Als ich wieder aufwachte, hörte ich wie Felix laut mit Chan diskutierte. Die genauen Worte konnte ich nicht verstehen, aber kurz darauf klopfte es an meiner Zimmertür. „Changbin Hyung, mach bitte die Tür auf! Ich kann dich seit Tagen nicht erreichen. Chan hat mich bisher immer abgewimmelt, aber ich kann nicht mehr. Bitte sprich mit mir! Ich mache mir große Sorgen um dich, Hyung!"
Ich hörte wie Felix Stimme zitterte und dann brach. Dann ertönte sein gedämpftes Schluchzen. Chan musste ihn in den Arm genommen haben.

Ich hätte Schuldgefühle haben müssen, weil ich Felix zum Weinen gebracht hatte. Oder ich hätte Wut empfinden müssen, weil Felix nach allem was er mir angetan hatte, hier aufgetaucht war und Forderungen stellte. Ich hätte irgendetwas fühlen müssen. Doch ich blickte einfach nur auf die Tür. Ich spürte gar nichts. Erschöpft schloss ich die Augen.

Irgendwann begann auch Chan durch die Zimmertür mit mir zu sprechen, doch das bekam ich in meinem Dämmerzustand kaum mit. Als es mitten in der Nacht war, schlich ich aus dem Zimmer, um ins Bad zu gehen und mir eine Packung Ramen zu machen. Ich musste mich an der Arbeitsplatte festhalten, weil sich alles drehte.

Ich nahm die Schüssel Nudeln mit in mein Zimmer und schloss die Tür. Nach zwei Bissen war mir der Appetit wieder vergangen. Dunkel erinnerte ich mich, dass ich normalerweise viel mehr aß. Also zwang ich mich noch einen Bissen zu nehmen.
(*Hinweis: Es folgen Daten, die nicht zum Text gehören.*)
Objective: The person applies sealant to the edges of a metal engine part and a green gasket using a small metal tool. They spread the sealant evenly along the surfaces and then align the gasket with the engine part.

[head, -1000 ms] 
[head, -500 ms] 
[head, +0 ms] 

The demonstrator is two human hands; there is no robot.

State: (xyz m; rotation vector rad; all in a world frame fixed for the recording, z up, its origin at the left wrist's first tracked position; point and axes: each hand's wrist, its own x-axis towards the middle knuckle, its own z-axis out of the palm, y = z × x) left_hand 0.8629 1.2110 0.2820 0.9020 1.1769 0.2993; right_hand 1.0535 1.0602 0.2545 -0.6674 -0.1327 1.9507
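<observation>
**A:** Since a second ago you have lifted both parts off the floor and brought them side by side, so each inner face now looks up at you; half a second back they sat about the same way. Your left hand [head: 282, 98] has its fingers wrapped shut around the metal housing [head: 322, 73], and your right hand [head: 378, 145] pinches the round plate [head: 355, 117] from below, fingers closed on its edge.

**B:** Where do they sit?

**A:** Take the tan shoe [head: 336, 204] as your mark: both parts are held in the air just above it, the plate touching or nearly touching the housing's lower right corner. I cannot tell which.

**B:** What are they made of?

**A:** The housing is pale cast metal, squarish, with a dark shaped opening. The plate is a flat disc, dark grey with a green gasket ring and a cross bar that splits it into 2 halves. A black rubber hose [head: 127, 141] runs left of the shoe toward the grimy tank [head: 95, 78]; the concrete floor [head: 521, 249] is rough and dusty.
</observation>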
Das Essen schmeckte fad, aber ich war mir sicher, dass ich das Geschmackspulver und die Chiliflocken hineingetan hatte. Als ich die Schüssel dann doch beiseite stellte, fiel mein Blick auf mein Handy. Ich griff danach, doch es leuchtet nicht auf. Also stöpselte ich es an das Ladekabel und legte mich dann wieder ins Bett. Ich konnte es nicht erwarten, dass dieser Tag endlich vorüber war.